___ PROVIDED ENTRIES
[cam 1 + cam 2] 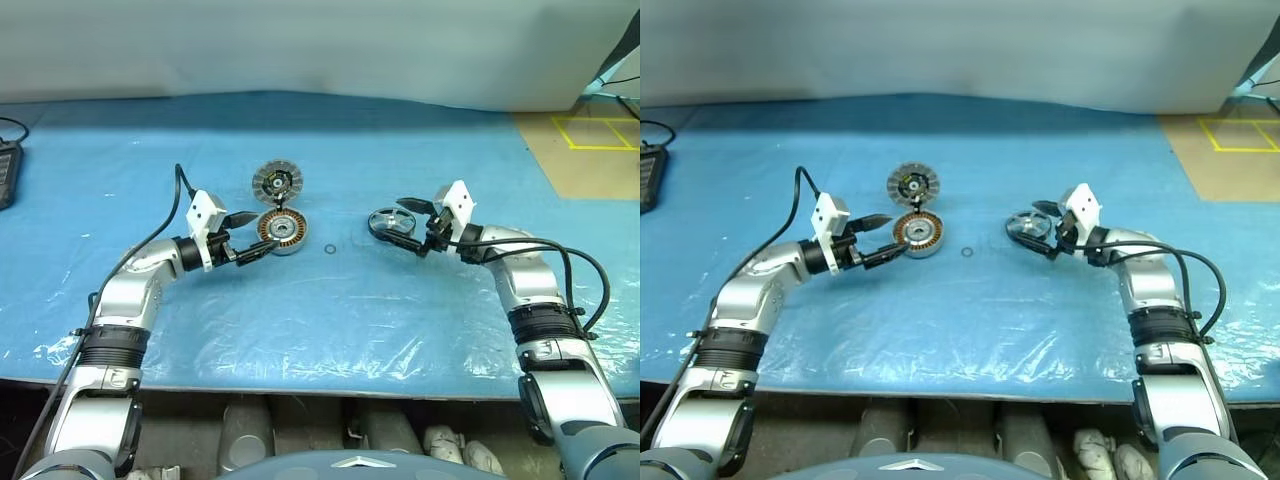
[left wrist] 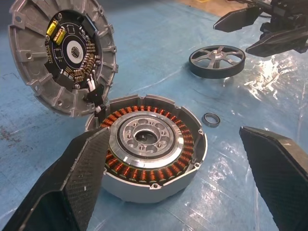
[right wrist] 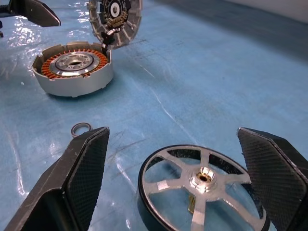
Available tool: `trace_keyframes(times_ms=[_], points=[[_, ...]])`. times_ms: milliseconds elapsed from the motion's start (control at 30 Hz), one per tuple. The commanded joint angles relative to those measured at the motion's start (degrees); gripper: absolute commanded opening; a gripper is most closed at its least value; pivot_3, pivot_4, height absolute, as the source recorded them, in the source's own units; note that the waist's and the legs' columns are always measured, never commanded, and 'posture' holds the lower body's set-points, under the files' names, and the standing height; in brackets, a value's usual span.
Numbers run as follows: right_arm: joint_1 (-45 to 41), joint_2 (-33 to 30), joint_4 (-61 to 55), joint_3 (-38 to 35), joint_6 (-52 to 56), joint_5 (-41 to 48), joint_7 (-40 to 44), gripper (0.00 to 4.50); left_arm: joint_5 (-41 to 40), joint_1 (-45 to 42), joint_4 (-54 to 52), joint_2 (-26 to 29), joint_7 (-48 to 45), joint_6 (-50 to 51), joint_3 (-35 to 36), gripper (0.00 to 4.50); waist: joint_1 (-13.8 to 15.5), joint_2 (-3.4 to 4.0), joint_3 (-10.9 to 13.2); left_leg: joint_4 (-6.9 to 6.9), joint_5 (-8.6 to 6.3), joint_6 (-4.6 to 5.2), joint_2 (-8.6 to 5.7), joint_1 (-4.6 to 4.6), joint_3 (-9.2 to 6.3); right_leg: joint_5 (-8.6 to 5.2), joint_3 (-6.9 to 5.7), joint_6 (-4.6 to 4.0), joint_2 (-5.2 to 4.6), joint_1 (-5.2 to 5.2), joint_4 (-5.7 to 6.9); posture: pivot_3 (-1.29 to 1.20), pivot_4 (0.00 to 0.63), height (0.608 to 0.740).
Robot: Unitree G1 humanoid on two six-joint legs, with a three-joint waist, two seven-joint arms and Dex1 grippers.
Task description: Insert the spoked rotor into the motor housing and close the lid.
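The motor housing, a silver cup with copper windings, sits on the blue sheet left of centre. Its lid, a slotted silver disc, stands tilted up and open at the housing's far edge. My left gripper is open, level with the table, one finger on each side of the housing without closing on it. The spoked rotor, a dark wheel, lies flat to the right. Around it, my right gripper is open, its fingers flanking the rotor with gaps on both sides.
A small metal ring lies loose between housing and rotor. A black device sits at the far left edge. A tan board with yellow tape adjoins the back right. The blue plastic sheet covers the table to its front edge.
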Motion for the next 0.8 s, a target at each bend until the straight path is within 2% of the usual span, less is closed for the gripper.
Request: trace_keyframes(times_ms=[33, 200, 433, 800], points=[[-0.6, 0.0, -0.1, -0.3, -1.7, 0.3, 0.3, 4.44, 1.1, -1.3, -0.9, 0.2, -0.4, -1.2, -1.4, 4.5, 0.0, 0.0, 0.0, 0.01, 0.0, 0.0, 0.0, -0.01, 0.0, 0.0, 0.0, 0.0, 0.0, 0.0, 0.0, 0.0, 0.15, 0.74], [0.0, 0.0, 0.0, -0.4, -2.2, 0.2, 0.1, 4.44, 6.1, -2.5, -0.3, 3.8, -4.3, -4.1, -6.0, 4.5, 0.0, 0.0, 0.0, 0.01, 0.0, 0.01, 0.01, 0.0, 0.0, 0.0, 0.01, 0.0, 0.01, 0.0, 0.01, 0.0, 0.15, 0.74], [0.5, 0.4, 1.2, -0.6, -3.7, 0.0, -0.3, 4.44, 13.3, -12.3, 8.4, 9.1, -13.6, -13.4, -12.2, 4.5, 0.1, 0.0, 0.0, 0.04, 0.02, -0.03, -0.03, 0.04, 0.0, 0.0, 0.04, 0.0, -0.01, 0.01, 0.06, 0.0, 0.15, 0.74], [1.8, 1.2, 0.3, -1.0, -4.8, 0.3, -2.0, 4.44, 22.0, -34.4, 36.9, 4.9, -30.5, -32.5, -20.3, 4.5, 0.5, 0.01, 0.0, 0.02, 0.07, -0.12, -0.06, 0.01, -0.01, 0.01, 0.03, 0.01, -0.02, 0.01, 0.06, 0.0, 0.15, 0.74]])
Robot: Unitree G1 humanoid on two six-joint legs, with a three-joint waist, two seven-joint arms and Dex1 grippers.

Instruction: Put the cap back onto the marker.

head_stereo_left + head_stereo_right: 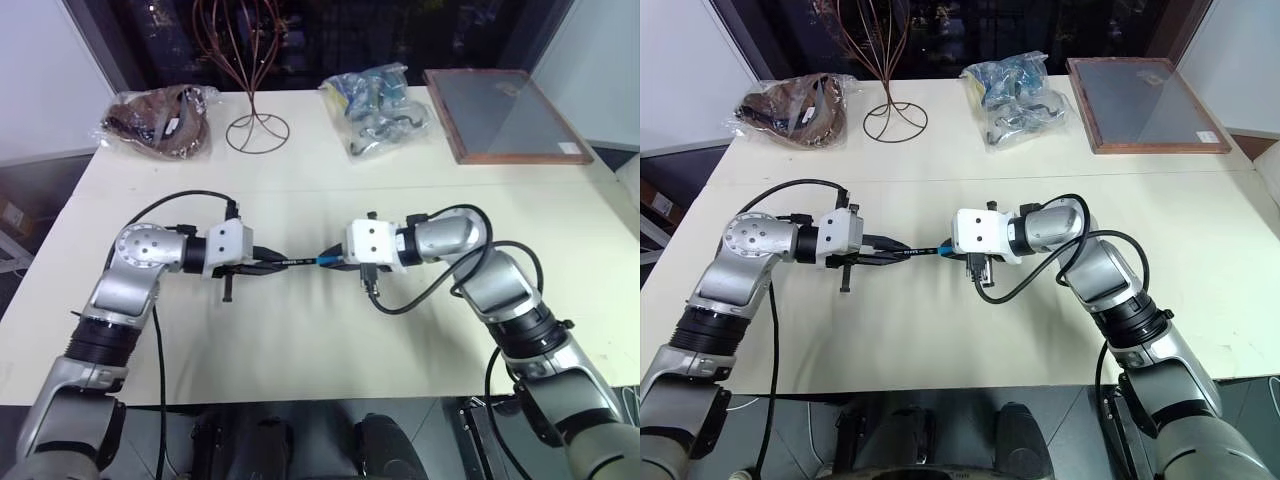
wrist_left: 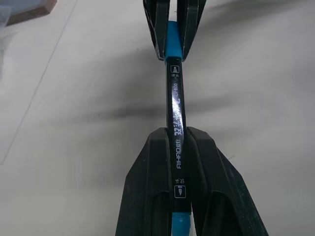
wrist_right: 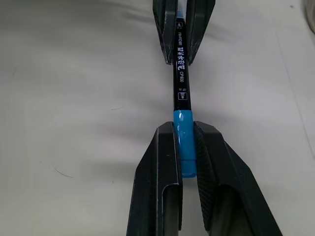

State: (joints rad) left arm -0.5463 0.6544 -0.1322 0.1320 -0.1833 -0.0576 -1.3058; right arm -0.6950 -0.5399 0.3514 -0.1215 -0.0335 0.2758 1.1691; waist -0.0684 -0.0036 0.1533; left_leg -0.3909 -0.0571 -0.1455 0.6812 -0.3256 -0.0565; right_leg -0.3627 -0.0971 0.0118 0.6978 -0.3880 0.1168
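Note:
Above the middle of the white table [image 1: 300,350] my two grippers point at each other. My left gripper [image 1: 268,259] is shut on the black marker [image 1: 297,261], which runs level toward the right gripper. In the left wrist view the marker's barrel [image 2: 176,103] leaves my fingers [image 2: 152,167] and ends in the light-blue cap [image 2: 172,39]. My right gripper [image 3: 183,135] is shut on the cap [image 3: 185,147]. The cap sits against the barrel [image 3: 180,73] in line with it, with no gap showing. The marker's tip is hidden.
At the back of the table stand a copper wire stand [image 1: 257,130], a clear bag of brown items [image 1: 160,120], a plastic bag of blue and metal parts [image 1: 378,108] and a wood-framed panel [image 1: 505,112]. Black cables hang off both wrists.

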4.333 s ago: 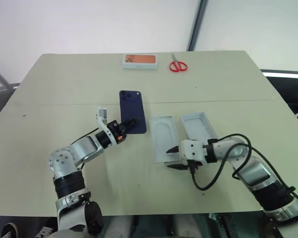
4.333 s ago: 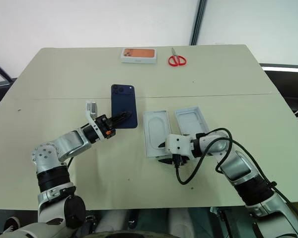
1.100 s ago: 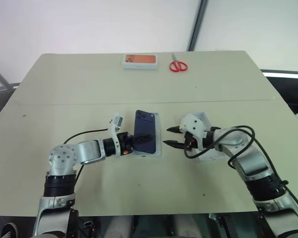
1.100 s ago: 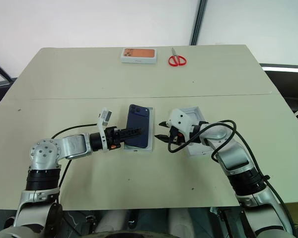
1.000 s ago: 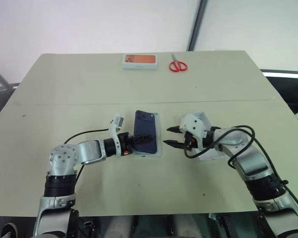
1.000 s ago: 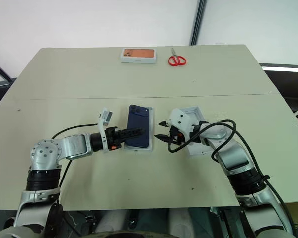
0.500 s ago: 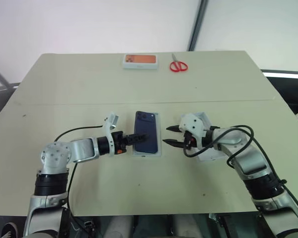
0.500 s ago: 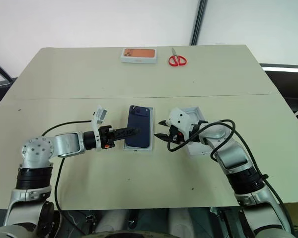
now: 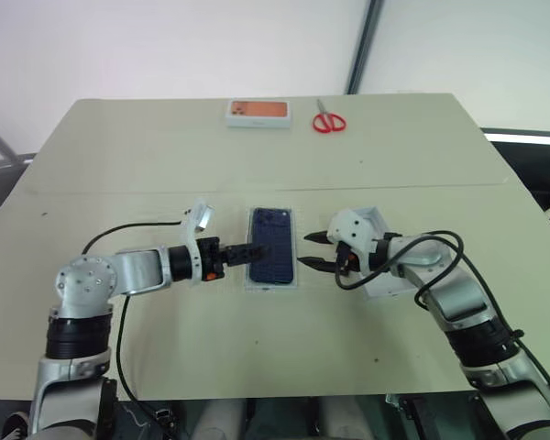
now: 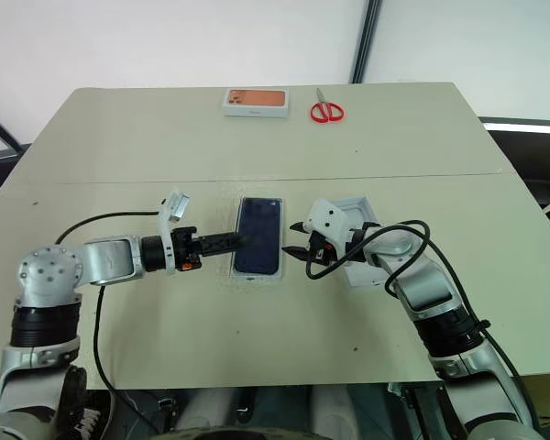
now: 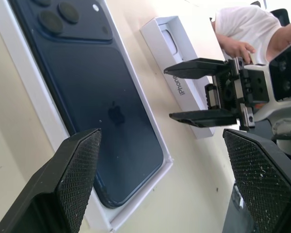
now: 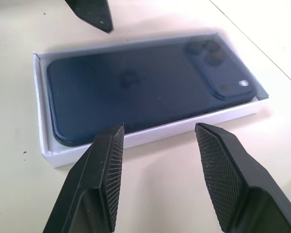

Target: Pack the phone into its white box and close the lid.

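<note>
- The navy-blue phone (image 9: 272, 257) lies back-up inside the shallow white box (image 12: 40, 114) at the table's (image 9: 119, 147) centre, its camera bump toward twelve o'clock.
- The left gripper (image 9: 258, 250) sits at the box's nine o'clock, fingers spread wide and empty; its tips seem to reach over the phone's edge, though contact is hard to judge.
- The right gripper (image 9: 312, 250) waits at the box's three o'clock, just beside the rim, jaws partly open and holding nothing.
- The white lid (image 11: 177, 73) rests open-side-up behind the right gripper, beside the box.
- An orange-pictured closed box (image 9: 258, 113) and red scissors (image 9: 328, 120) lie well apart at twelve o'clock.
</note>
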Controlling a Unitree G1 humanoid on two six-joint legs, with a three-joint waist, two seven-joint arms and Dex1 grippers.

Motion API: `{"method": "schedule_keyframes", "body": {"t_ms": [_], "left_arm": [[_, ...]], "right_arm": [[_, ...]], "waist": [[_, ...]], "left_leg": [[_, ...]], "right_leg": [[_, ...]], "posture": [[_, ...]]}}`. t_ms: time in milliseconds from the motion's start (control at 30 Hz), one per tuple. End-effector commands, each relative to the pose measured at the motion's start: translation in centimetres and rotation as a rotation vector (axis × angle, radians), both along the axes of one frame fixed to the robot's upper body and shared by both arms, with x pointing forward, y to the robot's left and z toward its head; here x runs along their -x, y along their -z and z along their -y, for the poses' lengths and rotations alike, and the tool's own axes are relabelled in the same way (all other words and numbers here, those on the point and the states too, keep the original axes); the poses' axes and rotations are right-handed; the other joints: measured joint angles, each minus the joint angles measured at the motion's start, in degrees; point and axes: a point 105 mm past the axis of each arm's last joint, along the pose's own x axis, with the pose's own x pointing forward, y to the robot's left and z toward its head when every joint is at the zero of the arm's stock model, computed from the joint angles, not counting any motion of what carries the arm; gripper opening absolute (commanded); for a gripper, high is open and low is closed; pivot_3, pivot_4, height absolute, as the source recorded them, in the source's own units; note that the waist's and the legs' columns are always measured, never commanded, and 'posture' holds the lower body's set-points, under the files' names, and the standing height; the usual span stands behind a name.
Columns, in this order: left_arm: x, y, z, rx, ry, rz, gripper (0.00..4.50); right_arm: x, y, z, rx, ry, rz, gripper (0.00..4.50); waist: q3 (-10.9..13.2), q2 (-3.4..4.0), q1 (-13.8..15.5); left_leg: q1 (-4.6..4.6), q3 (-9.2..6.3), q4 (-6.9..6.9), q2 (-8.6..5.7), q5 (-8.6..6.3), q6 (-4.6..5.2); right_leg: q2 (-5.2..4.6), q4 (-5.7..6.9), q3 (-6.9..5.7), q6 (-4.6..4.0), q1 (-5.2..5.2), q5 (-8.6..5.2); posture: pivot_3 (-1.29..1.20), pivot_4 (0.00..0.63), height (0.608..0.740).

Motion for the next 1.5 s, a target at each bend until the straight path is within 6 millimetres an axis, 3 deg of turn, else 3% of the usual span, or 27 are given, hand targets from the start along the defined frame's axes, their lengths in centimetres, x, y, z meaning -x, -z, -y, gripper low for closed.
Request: {"method": "schedule_keyframes", "body": {"t_ms": [33,200,300,400,500,567,667,833,967,1200,1333,1500], "left_arm": [[0.1,-1.4,-0.6,0.020,-0.008,0.054,4.22],[-1.4,-1.7,-1.9,0.029,-0.115,0.085,4.22],[-2.8,-0.8,-3.7,-0.067,-0.226,0.129,2.97],[-3.7,-0.4,-4.8,-0.127,-0.277,0.183,1.54],[-3.9,0.2,-4.5,-0.168,-0.256,0.220,0.03],[-4.2,1.1,-4.3,-0.221,-0.249,0.246,0.03],[-4.1,4.0,-3.1,-0.363,-0.156,0.318,0.03],[-4.0,5.5,-1.2,-0.426,-0.061,0.437,0.03],[-3.1,6.7,0.3,-0.377,-0.005,0.456,0.03],[-1.8,7.0,1.9,-0.300,0.066,0.460,0.03],[-0.7,5.8,5.5,-0.194,0.154,0.491,0.03],[-1.1,5.4,7.4,-0.147,0.165,0.474,0.03]], "right_arm": [[-0.3,-1.3,-0.3,-0.015,-0.012,0.055,2.47],[-0.7,-1.6,0.2,-0.031,0.019,0.063,2.47],[-1.1,-1.7,1.1,-0.021,0.059,0.081,1.57],[-1.6,-1.7,1.8,-0.006,0.098,0.107,0.13],[-1.7,-1.4,1.9,0.011,0.112,0.130,0.00],[-1.5,-1.0,1.4,0.018,0.101,0.135,0.00],[-1.5,0.8,0.5,0.116,0.091,0.164,0.00],[-1.6,1.4,-0.5,0.120,0.103,0.179,0.00],[-1.4,1.6,-1.8,0.108,0.096,0.193,0.00],[-1.1,1.9,-1.6,0.109,0.096,0.178,0.00],[-0.4,2.2,1.2,0.153,0.127,0.150,0.00],[0.9,2.6,4.7,0.198,0.198,0.111,0.00]], "waist": [[0.0,0.00,0.0],[0.0,0.00,0.0],[0.0,0.00,0.0],[0.0,0.01,0.0],[0.0,0.01,0.1],[0.0,0.02,0.1],[0.0,0.03,0.0],[0.0,0.04,0.1],[0.0,0.05,0.1],[0.0,0.07,0.3],[0.0,0.11,1.3],[0.0,0.11,1.9]], "left_leg": [[0.00,0.00,0.00,0.00,0.00,0.00],[0.00,-0.01,0.00,0.00,0.00,0.00],[0.00,0.00,0.00,0.00,0.00,0.00],[0.00,0.01,-0.01,0.00,0.00,0.00],[0.00,0.02,-0.03,0.00,0.00,0.00],[0.00,0.02,-0.03,-0.01,0.00,0.00],[0.01,0.03,-0.04,-0.01,0.00,0.00],[-0.02,0.06,-0.09,0.00,0.00,-0.01],[0.00,0.03,-0.06,-0.01,0.00,0.00],[0.02,-0.03,-0.03,-0.05,-0.01,0.02],[0.01,-0.06,0.01,-0.11,-0.04,0.07],[0.02,-0.12,0.13,-0.14,-0.04,0.09]], "right_leg": [[0.00,0.00,0.00,0.00,0.00,0.00],[-0.01,0.00,0.00,0.00,0.00,0.00],[-0.01,0.00,0.00,0.00,0.00,0.00],[0.00,0.00,0.00,0.00,-0.01,0.00],[-0.01,-0.02,0.00,0.00,-0.01,0.00],[-0.01,-0.04,-0.01,0.00,0.01,0.00],[-0.01,-0.06,-0.01,-0.01,0.02,0.00],[-0.02,-0.06,0.03,-0.01,-0.04,0.00],[-0.03,-0.08,0.01,-0.01,0.02,0.00],[-0.06,-0.10,-0.08,0.00,0.08,0.00],[-0.10,-0.13,-0.10,0.02,0.10,0.00],[-0.11,-0.21,-0.17,0.02,0.20,0.00]], "posture": [[0.00,0.150,0.740],[0.00,0.150,0.740],[0.00,0.150,0.740],[0.00,0.150,0.740],[0.00,0.150,0.740],[0.00,0.150,0.740],[0.00,0.150,0.740],[0.00,0.150,0.740],[0.00,0.150,0.740],[0.00,0.150,0.740],[0.00,0.150,0.740],[0.00,0.150,0.740]]}}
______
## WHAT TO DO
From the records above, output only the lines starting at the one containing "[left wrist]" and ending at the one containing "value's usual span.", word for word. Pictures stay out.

## RESPONSE BOX
[left wrist] 
[right wrist] 
Available tool: `trace_keyframes(times_ms=[_], points=[[_, ...]])`. times_ms: milliseconds elapsed from the motion's start (control at 30 Hz), one per tuple. The commanded joint angles relative to those measured at the motion's start (degrees); gripper: absolute commanded opening; a gripper is most closed at its least value; pivot_3, pivot_4, height absolute, as the source recorded them, in the source's own units; note that the waist's and the legs' columns are always measured, never commanded, and 'posture' holds the lower body's set-points, under the files' names, and the standing height; in brackets, a value's usual span.

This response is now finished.